Operasyonlara karşı soldan ortak eylem

SDP (Sosyalist Demokrasi Partisi) ve TÖP (Toplumsal Özgürlük Platformu) üyelerinin de aralarında bulunduğu kişilerin Devrimci Karargâh örgütü üyeliği suçlamasıyla tutuklanmaları kararına birçok siyasi parti ve kuruluş Tünel’den Taksim Meydanı’na doğru yapılan bir yürüyüş ile tepki gösterdi.

SDP ve TÖP üyelerinin de aralarında bulunduğu çok sayıda kişinin ‘Devrimci Karargâh baskını’ adıyla gerçekleştirilen polis operasyonları ile gözaltına alındıktan sonra tutuklanmasına tepki göstermek amacıyla biraraya gelen SDP ve TÖP üyelerine KESK Şubeler Platformu, Tekstil-Sen, TKP, Halkevleri, BDP, ESP, EHP, DİP ve İSKİ işçileri de destek verdi.

‘AKP, polis, medya ablukası kırılacak’, ‘Yaşasın Devrimci Dayanışma’ sloganları eşliğinde Tünel Meydanı’ndan Taksim Meydanı’na gerçekleştirilen yürüyüşün ardından basın açıklamasını okuyan ESP MYK üyesi Ongun Yücel, "AKP’nin 'ileri demokrasi'si, korku imparatorluğudur. Devletin tüm olanakları kullanılarak uydurma, kolaj halinde hazırlanmış suçlamalarla sosyalist güçler ezilmeye çalışılıyor" dedi.

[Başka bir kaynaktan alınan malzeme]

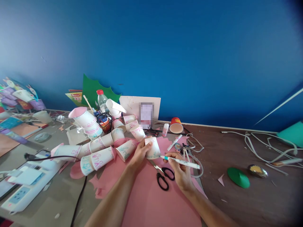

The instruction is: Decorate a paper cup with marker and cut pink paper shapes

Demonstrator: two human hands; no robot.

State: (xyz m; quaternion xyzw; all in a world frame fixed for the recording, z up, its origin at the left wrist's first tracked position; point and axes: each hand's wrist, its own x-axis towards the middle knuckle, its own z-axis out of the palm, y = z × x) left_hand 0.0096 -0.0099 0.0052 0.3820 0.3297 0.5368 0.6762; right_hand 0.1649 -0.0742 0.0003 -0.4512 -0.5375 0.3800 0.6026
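Observation:
My left hand (140, 153) is closed around a white paper cup (153, 147) with pink and teal drawing on it, holding it on its side above a pink paper sheet (151, 201). My right hand (180, 170) grips a white marker (180, 161) with a teal band, its tip touching the cup's lower edge. Black-handled scissors (163, 177) lie on the pink sheet just under my right hand.
Several decorated paper cups (99, 151) lie piled to the left, with a water bottle (102, 99), green card (93, 90) and a red cup (176, 125) behind. A power strip (26, 189) and black cable (79, 195) sit at left. White cables (262, 143) and a green paper cone (238, 177) lie at right.

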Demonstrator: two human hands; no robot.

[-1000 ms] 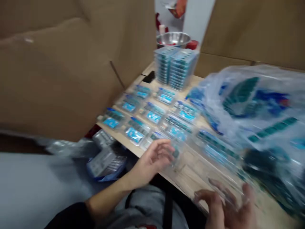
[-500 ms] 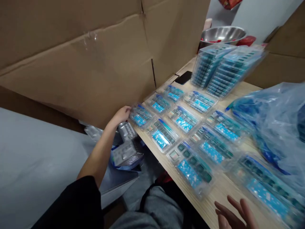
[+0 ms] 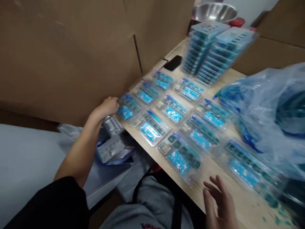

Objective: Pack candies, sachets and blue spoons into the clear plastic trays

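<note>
My left hand is at the far left corner of the table, fingers curled in at the edge of a clear plastic tray. Its fingertips are partly hidden and blurred. This tray holds a blue patterned piece, dark pieces and a blue strip. Several similar trays lie in rows across the table, among them a clear tray close to my right hand. Over the near edge of the table hovers my right hand, fingers apart, holding nothing.
Two tall stacks of trays stand at the back, near a black phone and a steel bowl. A translucent plastic bag is on the right. Cardboard walls the left. Below sits a blue bin with silvery packs.
The view has shifted, so the table sits further left and higher. My left hand stays by the same corner tray. My right hand now shows more fully, fingers still apart.
</note>
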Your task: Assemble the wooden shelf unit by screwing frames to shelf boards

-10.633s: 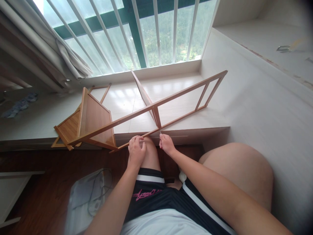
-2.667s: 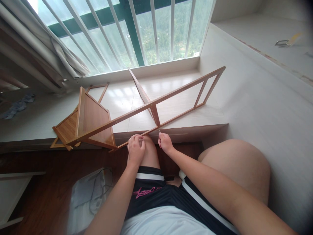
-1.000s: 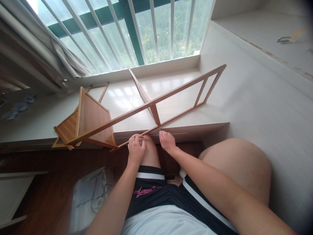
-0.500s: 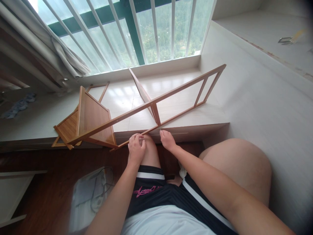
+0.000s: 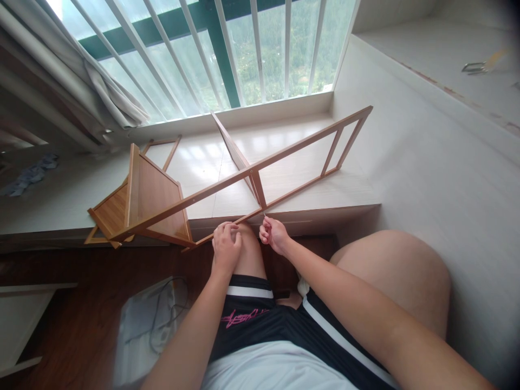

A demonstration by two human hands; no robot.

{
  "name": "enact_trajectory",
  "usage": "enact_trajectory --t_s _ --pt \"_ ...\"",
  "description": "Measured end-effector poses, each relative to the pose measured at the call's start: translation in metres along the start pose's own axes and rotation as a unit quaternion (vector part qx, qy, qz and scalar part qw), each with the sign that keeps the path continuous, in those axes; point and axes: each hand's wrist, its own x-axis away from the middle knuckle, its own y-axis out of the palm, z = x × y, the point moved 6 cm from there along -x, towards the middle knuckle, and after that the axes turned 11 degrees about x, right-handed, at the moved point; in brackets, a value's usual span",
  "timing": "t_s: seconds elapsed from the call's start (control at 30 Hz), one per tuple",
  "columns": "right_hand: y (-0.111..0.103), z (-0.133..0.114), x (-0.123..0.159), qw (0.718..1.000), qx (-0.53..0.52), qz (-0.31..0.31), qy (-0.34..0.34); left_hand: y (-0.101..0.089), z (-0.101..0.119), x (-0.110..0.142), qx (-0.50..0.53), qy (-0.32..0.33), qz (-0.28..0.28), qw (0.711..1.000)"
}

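A wooden shelf frame [image 5: 296, 145] lies on its side along the white window ledge, with shelf boards fixed across it. My left hand [image 5: 226, 244] rests by my left knee, fingers curled over the frame's near rail. Between the pinched fingers of my right hand [image 5: 274, 235] is a thin metal tool [image 5: 265, 215], perhaps a hex key. Its tip meets the near rail where the middle shelf board [image 5: 233, 143] joins. Most of the tool is hidden by the hand. A wide shelf board [image 5: 158, 189] stands in the frame's left part.
Another wooden piece [image 5: 111, 208] lies behind the frame's left end. A window with bars [image 5: 255, 49] is ahead, a curtain [image 5: 101, 81] at left. On the floor sits a clear plastic box [image 5: 138, 330] with a cable. A white wall [image 5: 410, 162] rises at right.
My right hand has shifted slightly left, and its lower fingers now show curled in a changed grip on the tool. The frame has moved a little left; my left hand stays put.
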Motion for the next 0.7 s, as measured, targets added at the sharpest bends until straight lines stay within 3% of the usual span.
enact_trajectory --t_s 0.1,0.3,0.7 --pt "-0.003 0.003 -0.001 0.992 0.109 0.059 -0.035 0.000 0.000 -0.001 0.002 -0.001 0.001 1.000" --pt "-0.018 -0.003 -0.001 0.939 0.289 0.174 -0.074 0.000 0.000 0.000 0.001 0.003 0.000 1.000" --pt "-0.021 -0.022 0.003 0.839 0.482 0.207 -0.142 0.000 0.001 0.000 -0.006 0.005 -0.003 1.000"
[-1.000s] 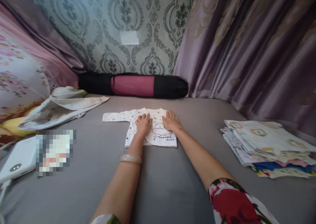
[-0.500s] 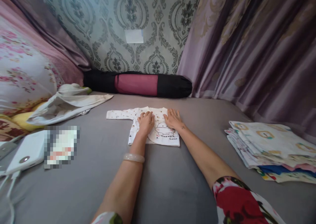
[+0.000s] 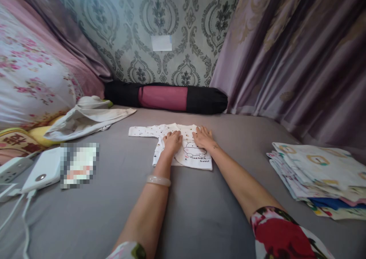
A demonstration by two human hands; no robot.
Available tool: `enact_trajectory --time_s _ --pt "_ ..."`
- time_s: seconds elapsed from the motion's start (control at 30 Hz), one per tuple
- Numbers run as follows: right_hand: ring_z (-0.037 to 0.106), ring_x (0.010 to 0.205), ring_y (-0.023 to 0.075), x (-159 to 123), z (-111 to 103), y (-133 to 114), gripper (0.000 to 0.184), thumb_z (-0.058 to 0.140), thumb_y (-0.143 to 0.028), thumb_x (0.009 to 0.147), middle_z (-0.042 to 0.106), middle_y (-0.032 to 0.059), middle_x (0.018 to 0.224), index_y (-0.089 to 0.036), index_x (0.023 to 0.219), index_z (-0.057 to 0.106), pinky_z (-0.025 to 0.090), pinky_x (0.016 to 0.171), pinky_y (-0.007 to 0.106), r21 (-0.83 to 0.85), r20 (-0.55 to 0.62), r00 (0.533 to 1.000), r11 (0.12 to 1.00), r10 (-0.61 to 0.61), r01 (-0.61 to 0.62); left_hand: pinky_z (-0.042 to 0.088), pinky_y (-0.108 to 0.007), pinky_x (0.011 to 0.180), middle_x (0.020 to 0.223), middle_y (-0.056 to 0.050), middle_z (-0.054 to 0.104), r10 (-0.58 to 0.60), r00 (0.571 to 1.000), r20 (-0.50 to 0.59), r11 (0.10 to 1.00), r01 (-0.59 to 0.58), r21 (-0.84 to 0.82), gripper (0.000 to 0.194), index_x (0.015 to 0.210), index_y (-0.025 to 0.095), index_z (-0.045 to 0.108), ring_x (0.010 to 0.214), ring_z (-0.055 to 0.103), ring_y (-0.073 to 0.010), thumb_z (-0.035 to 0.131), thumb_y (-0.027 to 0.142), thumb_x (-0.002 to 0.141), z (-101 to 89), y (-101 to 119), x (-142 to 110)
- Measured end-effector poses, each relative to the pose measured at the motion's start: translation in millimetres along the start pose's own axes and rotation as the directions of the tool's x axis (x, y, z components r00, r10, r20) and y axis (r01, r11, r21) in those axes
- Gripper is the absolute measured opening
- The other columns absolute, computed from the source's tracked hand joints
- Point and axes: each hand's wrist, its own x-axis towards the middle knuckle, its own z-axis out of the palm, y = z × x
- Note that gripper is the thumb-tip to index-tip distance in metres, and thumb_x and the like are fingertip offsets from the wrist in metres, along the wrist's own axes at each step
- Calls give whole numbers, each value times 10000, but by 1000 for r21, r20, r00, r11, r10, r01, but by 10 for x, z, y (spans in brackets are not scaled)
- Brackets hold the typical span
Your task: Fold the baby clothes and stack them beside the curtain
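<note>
A small white baby shirt [image 3: 197, 162] with a cartoon print and lettering lies flat on the grey bed sheet [image 3: 200, 213]. Its left sleeve stretches out to the side; the right sleeve is not seen spread out. My left hand [image 3: 173, 141] rests on the middle of the shirt, fingers extended and slightly bent. At the shirt's upper right edge, my right hand [image 3: 204, 138] lies palm down with its fingers spread. Both hands press on the fabric, and neither grasps it.
A stack of folded baby clothes [image 3: 320, 163] sits at the right. On the left are a white power bank [image 3: 44, 169] with cables, a power strip [image 3: 14, 167], a blurred-out item [image 3: 80, 165] and a crumpled pale cloth [image 3: 82, 118]. A black and pink rolled bag [image 3: 162, 98] lies along the wall.
The whole view has shifted slightly, so everything appears a little farther right. My hands stay on the shirt in nearly the same places.
</note>
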Motion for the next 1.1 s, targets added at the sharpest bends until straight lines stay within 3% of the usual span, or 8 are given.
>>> enact_trajectory --time_s 0.2,0.43,0.67,0.77,0.87,0.93,1.1 --pt "72 1469 269 -86 47 -448 610 125 -481 986 121 82 1606 -229 1535 207 81 1150 542 140 21 977 968 -211 206 336 -471 1064 1367 -112 558 -107 993 -48 989 101 -110 431 1323 210 534 1314 436 -268 357 229 931 -174 -62 45" --pt "84 1466 276 -105 196 -587 578 160 -449 991 174 70 1596 -247 1529 229 58 1134 597 117 6 980 973 -200 198 395 -410 1032 1273 -130 631 -168 984 -58 974 156 -163 453 1291 179 579 1245 529 -267 404 135 876 -220 -266 68" --pt "117 1459 292 -103 95 -591 563 185 -455 994 203 90 1588 -250 1511 272 96 1121 607 115 55 980 976 -193 186 416 -358 1023 1251 -124 644 -168 983 -79 950 139 -281 449 1273 150 594 1199 570 -233 385 126 876 -222 -343 107" --pt "161 1448 299 -54 14 -635 555 186 -460 995 249 123 1569 -213 1445 398 104 1111 620 125 66 974 971 -215 206 424 -343 1018 1225 -135 655 -154 982 -113 939 110 -326 442 1246 117 610 1182 581 -228 370 114 874 -243 -364 127" --pt "157 1450 274 60 -28 -735 555 195 -427 999 265 145 1559 -137 1385 469 58 1133 586 82 -27 963 960 -267 268 423 -324 1021 1214 -149 658 -162 973 -165 925 92 -368 429 1206 84 629 1170 588 -220 361 101 871 -264 -388 150" --pt "144 1455 250 161 -21 -820 561 206 -414 1000 259 137 1562 -113 1424 416 51 1149 549 56 -63 953 952 -298 301 436 -316 1006 1181 -133 677 -184 962 -200 911 90 -403 416 1163 99 651 1137 607 -210 366 96 860 -274 -419 167" --pt "137 1459 234 375 88 -964 614 206 -433 996 218 121 1577 -91 1501 274 60 1164 508 44 11 952 952 -305 304 470 -338 961 1070 -116 713 -280 922 -266 847 107 -521 384 1074 124 680 1032 645 -204 377 123 838 -268 -567 219"
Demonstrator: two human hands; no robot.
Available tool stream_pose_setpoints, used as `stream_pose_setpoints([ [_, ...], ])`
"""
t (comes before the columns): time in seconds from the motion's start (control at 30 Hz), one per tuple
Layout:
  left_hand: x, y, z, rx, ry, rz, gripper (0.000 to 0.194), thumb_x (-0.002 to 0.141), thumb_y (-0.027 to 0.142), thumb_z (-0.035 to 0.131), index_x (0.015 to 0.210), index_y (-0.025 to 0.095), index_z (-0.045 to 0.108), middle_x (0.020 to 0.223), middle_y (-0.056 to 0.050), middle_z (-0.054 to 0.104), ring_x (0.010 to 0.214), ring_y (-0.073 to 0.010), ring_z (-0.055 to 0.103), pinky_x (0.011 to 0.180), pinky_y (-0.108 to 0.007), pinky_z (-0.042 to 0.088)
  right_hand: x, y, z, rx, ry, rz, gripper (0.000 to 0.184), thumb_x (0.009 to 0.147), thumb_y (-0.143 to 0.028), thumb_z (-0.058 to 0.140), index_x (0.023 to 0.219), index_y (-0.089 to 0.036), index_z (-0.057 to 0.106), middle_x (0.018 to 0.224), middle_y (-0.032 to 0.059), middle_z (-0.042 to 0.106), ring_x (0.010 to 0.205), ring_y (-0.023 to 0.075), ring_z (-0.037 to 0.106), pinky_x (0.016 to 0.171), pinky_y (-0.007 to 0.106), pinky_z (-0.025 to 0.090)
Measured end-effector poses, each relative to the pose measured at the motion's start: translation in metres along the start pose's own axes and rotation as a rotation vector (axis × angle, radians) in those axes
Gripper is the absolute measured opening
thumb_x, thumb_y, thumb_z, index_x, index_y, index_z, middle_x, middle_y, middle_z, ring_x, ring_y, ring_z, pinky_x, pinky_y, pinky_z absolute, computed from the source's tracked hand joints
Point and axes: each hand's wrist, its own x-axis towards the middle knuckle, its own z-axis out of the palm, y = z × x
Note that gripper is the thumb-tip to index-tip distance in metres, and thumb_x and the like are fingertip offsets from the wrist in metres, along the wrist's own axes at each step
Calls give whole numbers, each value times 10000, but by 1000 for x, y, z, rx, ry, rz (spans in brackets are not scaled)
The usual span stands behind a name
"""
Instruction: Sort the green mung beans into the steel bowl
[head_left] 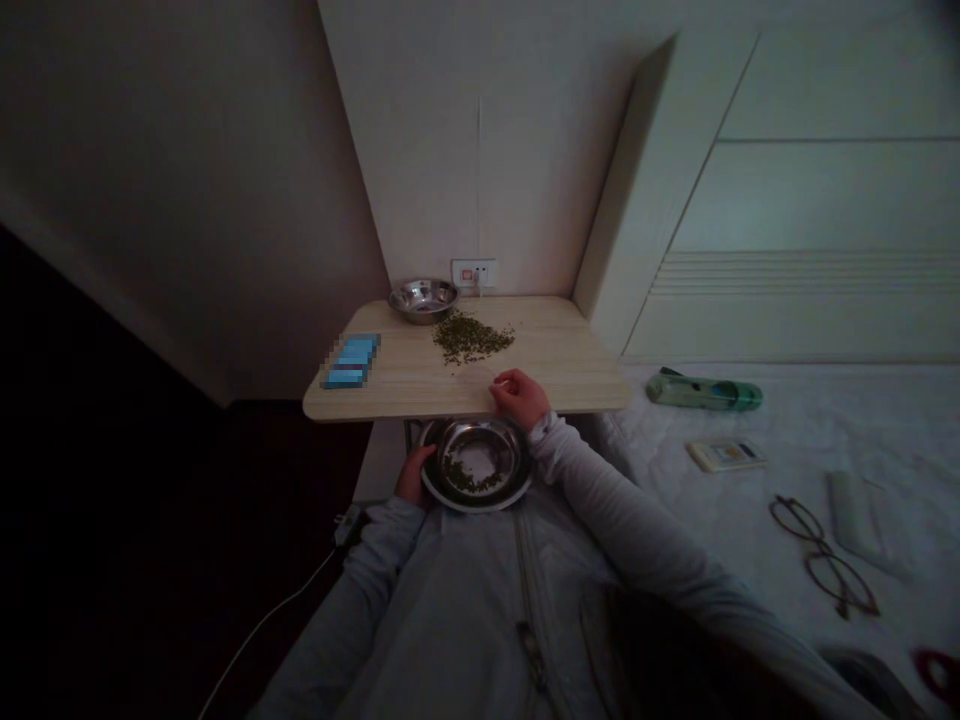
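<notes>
My left hand [413, 476] grips the left rim of a steel bowl [517, 475] held just below the table's near edge; a few small green bits lie in it. My right hand [519, 396] rests on the near edge of the small wooden table [570, 360], its fingers curled together in a pinch; what they hold is too small to see. A pile of small green bits [471, 336] lies on the tabletop just beyond that hand. A second steel bowl [423, 298] stands at the table's back, near the wall.
A blue flat packet [351, 360] lies on the table's left side. A wall socket [474, 272] is behind the table. On the white bed to the right lie a green bottle [703, 391], a remote [726, 455], glasses [823, 555] and another remote [851, 512]. A white cable [277, 615] trails left.
</notes>
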Motion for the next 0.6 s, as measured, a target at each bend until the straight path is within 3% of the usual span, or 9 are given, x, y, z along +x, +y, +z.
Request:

Gözaltı operasyonu başlar başlamaz olayın medyada hazır bir biçimde yer aldığını ifade eden Yücel, "Başta AKP ve Fethullah Gülen cemaatinin yayın organları olmak üzere büyük medyada, Emniyet’ten servis edildiği ve psikolojik harekât uzmanlarınca önceden hazırlandığı apaçık olan haber paketleri gazete sayfalarında, internet sitelerinde ve TV kanallarında boy gösterdi. Bu haberlerde çizilen tabloyla, tümüyle yasal ve meşru zeminlerde faaliyet gösteren SDP ve TÖP yönetici ile üyeleri illegal bir örgüt olan Devrimci Karargâh’la ilişkisi kuruluyor ve bu mesaj bir kitlesel beyin yıkama operasyonu halinde sürekli tekrar ediliyordu. Ayrıca yakın zamanda bir kitap çıkararak geçmişte yandaşı olduğu Fethullah çetesinin devlet içindeki örgütlenmesini anlatan Hanefi Avcı’yla söz konusu sosyalist örgütler ilişkilendirilmeye çalışılıyor, haberlere fuhuş, çocuk pornosu vb. unsurlar katılarak sosyalistler, ahlaksızca hazırlanmış kirli bir çerçeveye sokulmaya çalışılıyor" diye konuştu.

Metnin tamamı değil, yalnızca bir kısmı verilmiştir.